> _About this task_
No images, please. Copy each entry below exactly as it reads.

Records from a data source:
- Opening Delimiter -

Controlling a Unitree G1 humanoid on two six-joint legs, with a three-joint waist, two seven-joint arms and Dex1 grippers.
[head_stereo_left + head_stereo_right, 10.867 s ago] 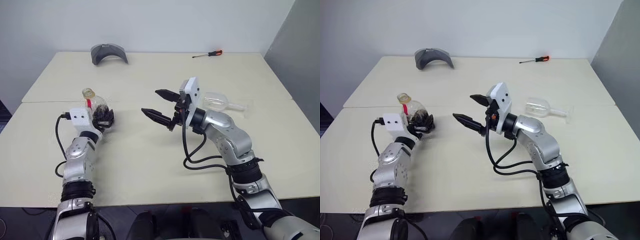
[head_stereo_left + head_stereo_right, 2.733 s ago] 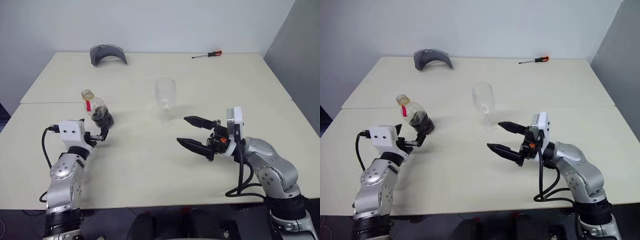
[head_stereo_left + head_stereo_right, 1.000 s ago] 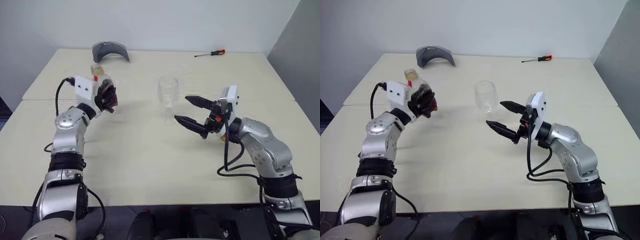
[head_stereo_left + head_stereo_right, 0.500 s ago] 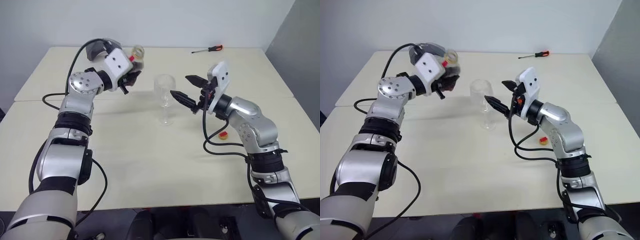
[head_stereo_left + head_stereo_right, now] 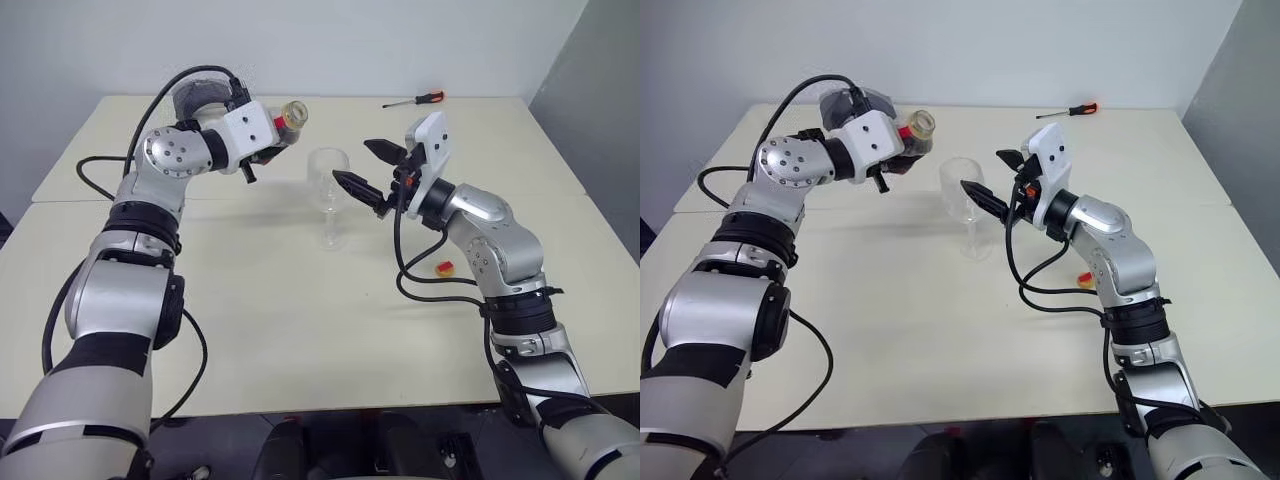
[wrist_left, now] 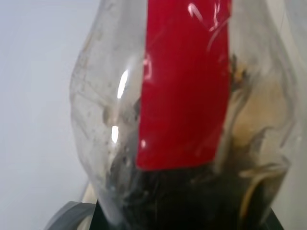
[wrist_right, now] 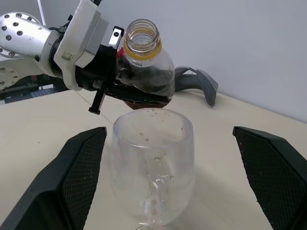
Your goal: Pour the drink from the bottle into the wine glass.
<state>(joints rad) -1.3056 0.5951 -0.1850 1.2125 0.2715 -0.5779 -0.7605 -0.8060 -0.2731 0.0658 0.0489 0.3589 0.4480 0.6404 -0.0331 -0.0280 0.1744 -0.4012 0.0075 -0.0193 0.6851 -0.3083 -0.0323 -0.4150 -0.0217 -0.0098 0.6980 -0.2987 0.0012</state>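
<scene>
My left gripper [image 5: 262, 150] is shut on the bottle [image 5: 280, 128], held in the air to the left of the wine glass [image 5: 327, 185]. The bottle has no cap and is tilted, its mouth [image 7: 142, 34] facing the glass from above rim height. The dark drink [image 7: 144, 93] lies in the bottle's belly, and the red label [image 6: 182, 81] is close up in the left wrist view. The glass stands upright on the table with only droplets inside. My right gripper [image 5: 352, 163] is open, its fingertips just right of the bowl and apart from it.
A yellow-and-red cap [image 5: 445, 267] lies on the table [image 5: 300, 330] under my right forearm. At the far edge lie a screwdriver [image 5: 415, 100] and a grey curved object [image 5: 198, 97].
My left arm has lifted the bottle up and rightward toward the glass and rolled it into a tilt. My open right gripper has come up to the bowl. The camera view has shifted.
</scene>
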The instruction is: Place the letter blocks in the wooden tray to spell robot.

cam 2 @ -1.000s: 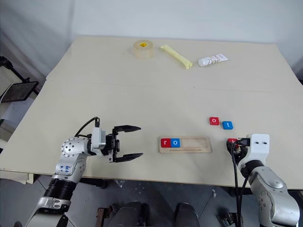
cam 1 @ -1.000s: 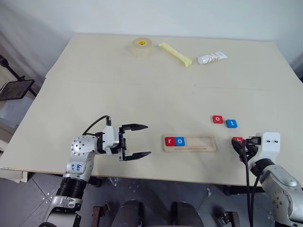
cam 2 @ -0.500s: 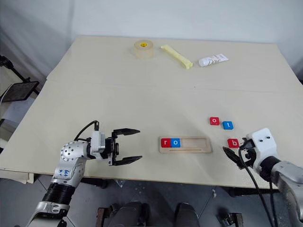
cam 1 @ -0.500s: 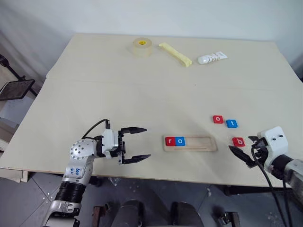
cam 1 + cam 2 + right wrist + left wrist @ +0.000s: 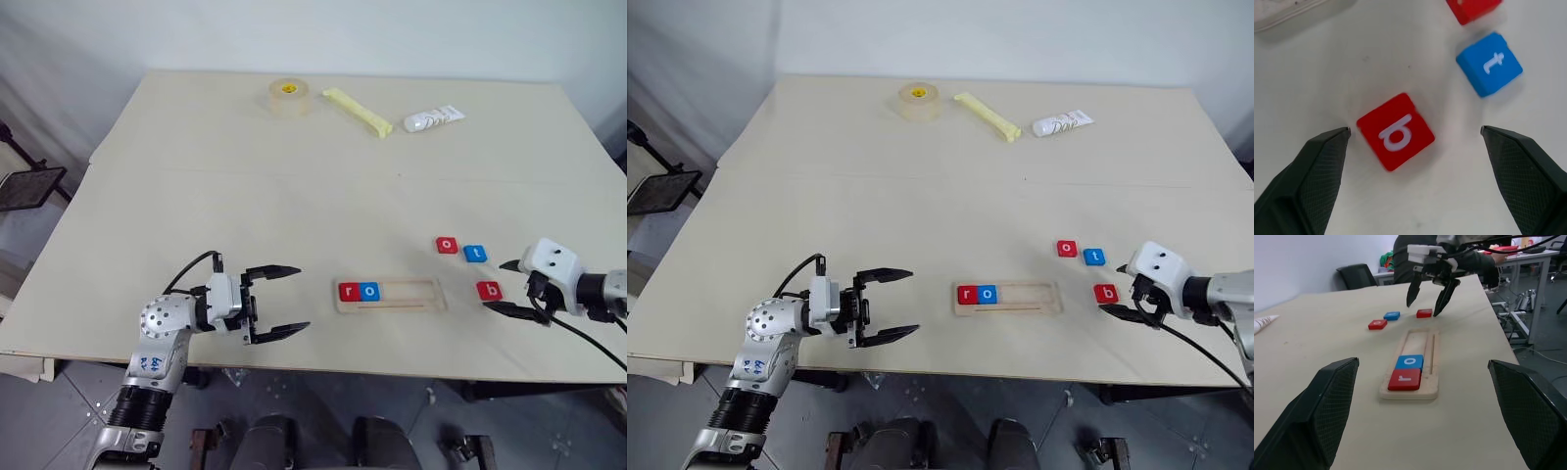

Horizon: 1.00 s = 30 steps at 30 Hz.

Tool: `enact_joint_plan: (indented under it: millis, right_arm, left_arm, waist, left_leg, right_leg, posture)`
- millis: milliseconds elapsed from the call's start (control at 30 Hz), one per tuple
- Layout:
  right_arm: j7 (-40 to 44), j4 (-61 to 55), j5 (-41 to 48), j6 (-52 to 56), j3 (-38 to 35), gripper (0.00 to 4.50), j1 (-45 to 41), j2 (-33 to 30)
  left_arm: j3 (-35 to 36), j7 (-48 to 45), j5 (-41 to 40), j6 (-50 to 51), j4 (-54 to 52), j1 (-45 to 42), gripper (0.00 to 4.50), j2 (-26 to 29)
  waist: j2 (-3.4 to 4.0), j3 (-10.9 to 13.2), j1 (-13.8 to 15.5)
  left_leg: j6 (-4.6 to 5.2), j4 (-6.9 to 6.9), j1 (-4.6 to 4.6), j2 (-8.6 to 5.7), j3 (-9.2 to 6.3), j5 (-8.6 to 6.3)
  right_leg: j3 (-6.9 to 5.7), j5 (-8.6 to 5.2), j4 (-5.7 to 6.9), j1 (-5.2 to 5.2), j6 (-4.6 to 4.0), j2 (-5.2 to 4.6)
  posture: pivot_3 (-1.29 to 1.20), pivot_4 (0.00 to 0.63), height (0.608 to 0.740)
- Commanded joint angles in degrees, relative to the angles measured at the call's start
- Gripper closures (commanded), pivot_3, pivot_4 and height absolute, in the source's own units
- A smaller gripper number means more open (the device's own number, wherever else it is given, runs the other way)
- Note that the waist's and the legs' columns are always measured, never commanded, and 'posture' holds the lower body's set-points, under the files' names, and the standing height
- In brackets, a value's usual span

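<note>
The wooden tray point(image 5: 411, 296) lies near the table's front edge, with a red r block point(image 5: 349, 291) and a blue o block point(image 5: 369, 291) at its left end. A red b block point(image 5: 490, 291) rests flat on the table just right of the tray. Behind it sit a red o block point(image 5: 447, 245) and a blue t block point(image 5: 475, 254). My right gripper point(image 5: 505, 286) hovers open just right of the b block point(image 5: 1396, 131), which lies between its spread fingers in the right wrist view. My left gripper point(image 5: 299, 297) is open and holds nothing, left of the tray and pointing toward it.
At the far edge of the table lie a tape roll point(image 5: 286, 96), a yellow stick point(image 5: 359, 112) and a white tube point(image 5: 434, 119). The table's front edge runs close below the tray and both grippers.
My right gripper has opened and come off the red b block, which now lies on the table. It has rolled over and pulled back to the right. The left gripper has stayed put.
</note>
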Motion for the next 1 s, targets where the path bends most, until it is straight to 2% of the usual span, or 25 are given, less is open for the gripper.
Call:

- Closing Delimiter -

> _Task solution_
Controlling a Unitree G1 humanoid on two six-joint legs, with a three-joint waist, two seven-joint arms and Dex1 grippers.
[head_stereo_left + head_stereo_right, 10.867 s ago] 
[head_stereo_left + head_stereo_right, 2.733 s ago] 
[head_stereo_left + head_stereo_right, 1.000 s ago] 
[head_stereo_left + head_stereo_right, 0.500 s ago] 
[head_stereo_left + head_stereo_right, now] 
[wrist_left, now] 
[wrist_right, now] 
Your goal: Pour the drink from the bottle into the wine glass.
<state>(joints rad) -1.3056 0.5951 -0.1850 1.2125 0.2715 -0.5779 -0.7605 -0.8060 -0.2731 0.0658 0.0489 0.3589 0.4480 0.6404 -0.0331 -0.0280 0.1744 -0.4012 0.0075 -0.0193 0.6851 -0.3083 -0.0323 -0.4150 -0.0217 -0.0098 0.6980 -0.2987 0.0012</state>
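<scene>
My left gripper [image 5: 262, 150] is shut on the bottle [image 5: 280, 128], held in the air to the left of the wine glass [image 5: 327, 185]. The bottle has no cap and is tilted, its mouth [image 7: 142, 34] facing the glass from above rim height. The dark drink [image 7: 144, 93] lies in the bottle's belly, and the red label [image 6: 182, 81] is close up in the left wrist view. The glass stands upright on the table with only droplets inside. My right gripper [image 5: 352, 163] is open, its fingertips just right of the bowl and apart from it.
A yellow-and-red cap [image 5: 445, 267] lies on the table [image 5: 300, 330] under my right forearm. At the far edge lie a screwdriver [image 5: 415, 100] and a grey curved object [image 5: 198, 97].
My left arm has lifted the bottle up and rightward toward the glass and rolled it into a tilt. My open right gripper has come up to the bowl. The camera view has shifted.
</scene>
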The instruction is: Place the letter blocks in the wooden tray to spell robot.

cam 2 @ -1.000s: 
cam 1 @ -1.000s: 
cam 2 @ -0.500s: 
cam 1 @ -0.500s: 
cam 1 + cam 2 + right wrist + left wrist @ +0.000s: 

Horizon: 1.00 s = 30 steps at 30 Hz.

Tool: `enact_joint_plan: (indented under it: millis, right_arm, left_arm, waist, left_leg, right_leg, posture)`
- millis: milliseconds elapsed from the call's start (control at 30 Hz), one per tuple
- Layout:
  right_arm: j7 (-40 to 44), j4 (-61 to 55), j5 (-41 to 48), j6 (-52 to 56), j3 (-38 to 35), gripper (0.00 to 4.50), j1 (-45 to 41), j2 (-33 to 30)
  left_arm: j3 (-35 to 36), j7 (-48 to 45), j5 (-41 to 40), j6 (-50 to 51), j4 (-54 to 52), j1 (-45 to 42), gripper (0.00 to 4.50), j2 (-26 to 29)
  waist: j2 (-3.4 to 4.0), j3 (-10.9 to 13.2), j1 (-13.8 to 15.5)
  left_leg: j6 (-4.6 to 5.2), j4 (-6.9 to 6.9), j1 (-4.6 to 4.6), j2 (-8.6 to 5.7), j3 (-9.2 to 6.3), j5 (-8.6 to 6.3)
  right_leg: j3 (-6.9 to 5.7), j5 (-8.6 to 5.2), j4 (-5.7 to 6.9), j1 (-5.2 to 5.2), j6 (-4.6 to 4.0), j2 (-5.2 to 4.6)
  posture: pivot_3 (-1.29 to 1.20), pivot_4 (0.00 to 0.63), height (0.608 to 0.740)
- Commanded joint angles in degrees, relative to the angles measured at the call's start
- Gripper closures (commanded), pivot_3, pivot_4 and height absolute, in the source's own units
- A smaller gripper number means more open (the device's own number, wherever else it is given, runs the other way)
- Note that the waist's and the legs' columns are always measured, never commanded, and 'posture' holds the lower body's set-points, under the files' names, and the standing height
- In brackets, a value's usual span

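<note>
The wooden tray point(image 5: 411, 296) lies near the table's front edge, with a red r block point(image 5: 349, 291) and a blue o block point(image 5: 369, 291) at its left end. A red b block point(image 5: 490, 291) rests flat on the table just right of the tray. Behind it sit a red o block point(image 5: 447, 245) and a blue t block point(image 5: 475, 254). My right gripper point(image 5: 505, 286) hovers open just right of the b block point(image 5: 1396, 131), which lies between its spread fingers in the right wrist view. My left gripper point(image 5: 299, 297) is open and holds nothing, left of the tray and pointing toward it.
At the far edge of the table lie a tape roll point(image 5: 286, 96), a yellow stick point(image 5: 359, 112) and a white tube point(image 5: 434, 119). The table's front edge runs close below the tray and both grippers.
My right gripper has opened and come off the red b block, which now lies on the table. It has rolled over and pulled back to the right. The left gripper has stayed put.
</note>
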Motion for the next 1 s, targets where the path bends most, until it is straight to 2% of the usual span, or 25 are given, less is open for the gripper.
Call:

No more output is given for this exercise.